#MyStory: My Husband Refused To Sleep With Me After I Gave Birth
Motherhood is supposed to be the happiest phase of your life, but for me, it hasn’t been so.
I have been married for four years now, and it’s mostly been a smooth sail. Apart from a few hiccups that almost every marriage goes through. But things changed drastically after the birth of my daughter. We both wanted to have a child and luckily, it didn’t take us long to conceive. The pregnancy phase was beautiful and my husband did everything to make sure I was happy and healthy.
Being new parents was hectic but a joy nonetheless. We’d take turns waking up at night and he contributed as much as he could, despite his busy work schedule. Things started to get into a routine after the first couple of months, but I had been feeling a physical disconnect from my husband. We hadn’t been intimate for over four months now so I decided to make the first move this time. To my utter shock and embarrassment, he denied all my advances. This happened over and over again but after a few times, I had to question him.
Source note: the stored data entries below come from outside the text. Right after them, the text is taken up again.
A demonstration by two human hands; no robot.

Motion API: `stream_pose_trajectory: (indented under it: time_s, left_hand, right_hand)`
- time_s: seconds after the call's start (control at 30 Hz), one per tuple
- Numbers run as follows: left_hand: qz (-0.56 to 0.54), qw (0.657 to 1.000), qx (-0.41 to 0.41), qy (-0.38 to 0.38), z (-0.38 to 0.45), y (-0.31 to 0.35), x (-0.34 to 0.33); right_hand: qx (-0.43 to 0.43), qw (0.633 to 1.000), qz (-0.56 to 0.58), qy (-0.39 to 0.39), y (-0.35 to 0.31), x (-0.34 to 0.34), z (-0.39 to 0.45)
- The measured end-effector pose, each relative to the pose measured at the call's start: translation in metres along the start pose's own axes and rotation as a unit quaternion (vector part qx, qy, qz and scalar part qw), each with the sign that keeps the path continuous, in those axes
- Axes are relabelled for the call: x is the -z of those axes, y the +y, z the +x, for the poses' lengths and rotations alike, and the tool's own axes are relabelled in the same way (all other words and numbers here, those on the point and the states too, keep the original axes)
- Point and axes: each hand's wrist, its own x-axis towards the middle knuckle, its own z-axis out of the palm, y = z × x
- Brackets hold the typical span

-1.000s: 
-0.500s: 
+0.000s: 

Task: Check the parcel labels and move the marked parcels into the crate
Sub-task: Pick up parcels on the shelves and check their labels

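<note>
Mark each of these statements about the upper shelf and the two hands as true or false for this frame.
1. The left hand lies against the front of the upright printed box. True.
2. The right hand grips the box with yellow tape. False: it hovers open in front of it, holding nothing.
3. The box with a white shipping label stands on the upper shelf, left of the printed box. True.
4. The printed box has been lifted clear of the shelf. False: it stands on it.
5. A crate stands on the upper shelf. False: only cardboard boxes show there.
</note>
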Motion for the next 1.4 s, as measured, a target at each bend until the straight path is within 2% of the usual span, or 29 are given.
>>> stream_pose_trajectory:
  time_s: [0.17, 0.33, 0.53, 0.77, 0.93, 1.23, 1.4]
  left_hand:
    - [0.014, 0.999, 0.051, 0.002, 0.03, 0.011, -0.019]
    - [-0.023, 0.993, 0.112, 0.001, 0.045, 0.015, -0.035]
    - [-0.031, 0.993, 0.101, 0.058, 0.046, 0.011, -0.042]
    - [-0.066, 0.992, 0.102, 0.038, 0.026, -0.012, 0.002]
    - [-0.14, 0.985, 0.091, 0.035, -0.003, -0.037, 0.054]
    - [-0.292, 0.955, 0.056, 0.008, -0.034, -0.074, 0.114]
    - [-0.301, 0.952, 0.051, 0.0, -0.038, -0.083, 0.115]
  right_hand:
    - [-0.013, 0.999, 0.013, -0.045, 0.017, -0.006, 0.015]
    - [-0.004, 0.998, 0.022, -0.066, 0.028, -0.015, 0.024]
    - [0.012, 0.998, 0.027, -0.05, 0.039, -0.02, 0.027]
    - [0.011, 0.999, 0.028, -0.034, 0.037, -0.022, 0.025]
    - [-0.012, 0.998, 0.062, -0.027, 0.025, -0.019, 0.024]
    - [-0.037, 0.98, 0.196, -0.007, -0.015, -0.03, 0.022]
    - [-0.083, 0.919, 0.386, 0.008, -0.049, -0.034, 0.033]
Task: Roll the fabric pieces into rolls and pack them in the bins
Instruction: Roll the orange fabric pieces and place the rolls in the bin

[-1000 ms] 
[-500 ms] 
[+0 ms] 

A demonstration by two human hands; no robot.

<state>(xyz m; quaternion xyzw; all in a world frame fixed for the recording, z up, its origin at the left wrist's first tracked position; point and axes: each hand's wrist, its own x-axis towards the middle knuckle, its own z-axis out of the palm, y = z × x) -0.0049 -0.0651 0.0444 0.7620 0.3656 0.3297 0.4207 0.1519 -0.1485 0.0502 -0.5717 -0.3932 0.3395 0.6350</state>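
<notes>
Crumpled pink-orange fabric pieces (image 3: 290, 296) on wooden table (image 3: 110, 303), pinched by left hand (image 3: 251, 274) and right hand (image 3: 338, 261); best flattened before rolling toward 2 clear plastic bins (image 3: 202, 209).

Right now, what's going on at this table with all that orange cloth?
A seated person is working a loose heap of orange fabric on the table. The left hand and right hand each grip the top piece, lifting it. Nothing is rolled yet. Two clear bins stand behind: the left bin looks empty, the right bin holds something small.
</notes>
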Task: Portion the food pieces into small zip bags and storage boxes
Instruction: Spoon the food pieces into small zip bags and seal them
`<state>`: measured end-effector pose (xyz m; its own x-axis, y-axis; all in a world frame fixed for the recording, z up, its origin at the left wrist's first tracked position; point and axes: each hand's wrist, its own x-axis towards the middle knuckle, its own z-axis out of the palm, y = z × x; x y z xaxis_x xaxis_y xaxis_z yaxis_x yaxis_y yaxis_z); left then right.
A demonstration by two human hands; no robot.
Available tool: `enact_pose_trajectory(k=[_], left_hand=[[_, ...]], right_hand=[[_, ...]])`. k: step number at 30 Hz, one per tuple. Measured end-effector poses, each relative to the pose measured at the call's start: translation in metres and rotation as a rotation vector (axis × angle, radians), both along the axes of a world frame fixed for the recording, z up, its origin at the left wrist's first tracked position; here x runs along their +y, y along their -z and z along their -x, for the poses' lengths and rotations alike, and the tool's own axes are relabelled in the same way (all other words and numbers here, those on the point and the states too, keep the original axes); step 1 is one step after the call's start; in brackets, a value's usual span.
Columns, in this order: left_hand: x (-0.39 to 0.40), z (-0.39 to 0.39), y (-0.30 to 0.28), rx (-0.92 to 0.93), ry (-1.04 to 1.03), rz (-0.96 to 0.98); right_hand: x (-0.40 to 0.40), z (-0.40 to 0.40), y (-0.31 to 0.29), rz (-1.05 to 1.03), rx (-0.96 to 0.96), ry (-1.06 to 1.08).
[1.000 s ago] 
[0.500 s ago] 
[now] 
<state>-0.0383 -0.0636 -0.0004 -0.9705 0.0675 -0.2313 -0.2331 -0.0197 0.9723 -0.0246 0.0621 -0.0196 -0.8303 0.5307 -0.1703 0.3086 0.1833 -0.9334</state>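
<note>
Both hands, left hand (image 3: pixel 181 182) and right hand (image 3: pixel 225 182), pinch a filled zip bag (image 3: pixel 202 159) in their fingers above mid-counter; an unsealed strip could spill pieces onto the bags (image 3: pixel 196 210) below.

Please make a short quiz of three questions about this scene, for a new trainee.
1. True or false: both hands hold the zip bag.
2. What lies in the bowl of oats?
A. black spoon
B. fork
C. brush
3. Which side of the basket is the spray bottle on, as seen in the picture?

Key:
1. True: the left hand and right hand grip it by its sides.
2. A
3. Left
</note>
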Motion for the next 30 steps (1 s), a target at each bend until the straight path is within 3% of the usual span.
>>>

His response shook me! He told me that he just couldn’t see me as a sexual being after childbirth. I was a ‘motherly figure’ and he didn’t feel like indulging in sexual activities with me. This was honestly the most random thing I had ever heard in my life! What was even more confusing was that he continued to be a great father and husband – in all other aspects.
He would take out time for me and our child. He would help out at home, take me out for dinners, shower me with compliments and have long chats during bedtime. It almost felt like he’d put me on this high pedestal for giving birth to his child while forgetting that I was still a normal human being with basic needs!
The frustration, the anger, the confusion, it all took a serious toll on my mental health. I couldn’t even talk to anyone about it ‘coz it was such a personal issue. I started feeling so undesirable that I couldn’t stand to look at myself in the mirror. I put everything else aside and started working on myself. I thought maybe shedding the weight would help. Dressing up more provocatively would help. But nothing did!
It’s been more than a year now. My self-confidence is shattered. I’m unhappy and that’s translating towards my child as well. I’ve literally tried everything. I would love to explore professional help too but I’m not sure my husband will be willing. Sex is as important as anything else in a marriage and at the moment, I feel trapped.